The substrate 51 can be formed by laminating a ceramic green sheet
provided with the same through-hole as in the lid 61 that is in
communication with the groove portions 73 and 74 on the surface of
the ceramic green sheet 71 and firing the ceramic green sheets.
When the substrate is formed in this manner, it is not necessary to
attach the lid 61 after the substrate main body 60 is formed, so
that the productivity can be improved. In the case where a ceramic
material such as PZT as described above is used for the
piezoelectric materials 84a and 84b constituting the micropumps 58a
and 58b, after the ceramic piezoelectric material is attached in a
predetermined position in the ceramic green sheet in which the
through-holes in communication with the groove portions 73 and 74
are formed, the piezoelectric material can be fired at the same
time.
[0262] FIG. 9A is a plan view showing a simplified structure of a
microchemical chip 91 of a third embodiment of the invention. FIG.

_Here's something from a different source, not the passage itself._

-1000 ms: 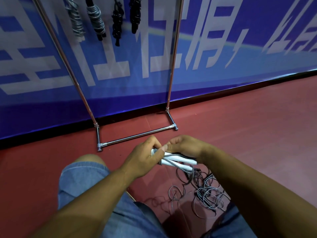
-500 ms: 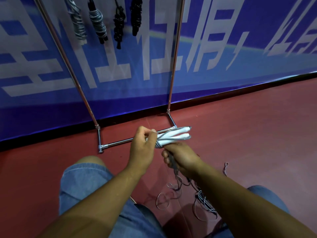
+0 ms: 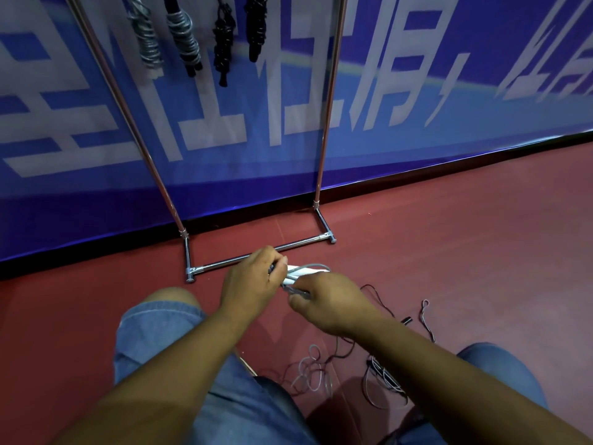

9B is cross-sectional views showing cross-sectional structures
taken along sectional lines VIII-VIII, IX-IX, and X-X of the
microchemical chip 91 shown in FIG. 9A. In FIG. 9B, the
cross-sectional structures taken along the sectional lines
VIII-VIII, IX-IX and X-X are shown in this order. In this
embodiment, the same components as those of the aforementioned
embodiment will be denoted by the same reference numerals, and it
will be omitted to describe in detail.
[0263] The microchemical chip 91 has a substrate 101 provided with
a channel 102 through which a fluid to be treated flows, two supply
portions 53a and 53b from each of which the fluid to be treated is
poured into the channel 102, a treatment portion 54, and a
collection portion 55 from which the treated fluid is drawn to the
outside. The substrate 101 includes a substrate main body 110, on
one surface of which groove portions are formed, and a lid 111 that
is a covering portion, and the channel 102 is formed by covering
the surface of the substrate main body 110 provided with the groove
portion 123 with the lid 111. In this microchemical chip 91, the
channel 102 has a hydrophilic portion 102a having a hydrophilic
wall surface (or a hydrophobic portion 102a having a hydrophobic
wall surface) with a length L1 on a downstream side from a position
112 in which the supply portions 53a and 53b are connected.
[0264] The heater 59 is provided inside the substrate main body 110
below the channel 102 in the treatment portion 54.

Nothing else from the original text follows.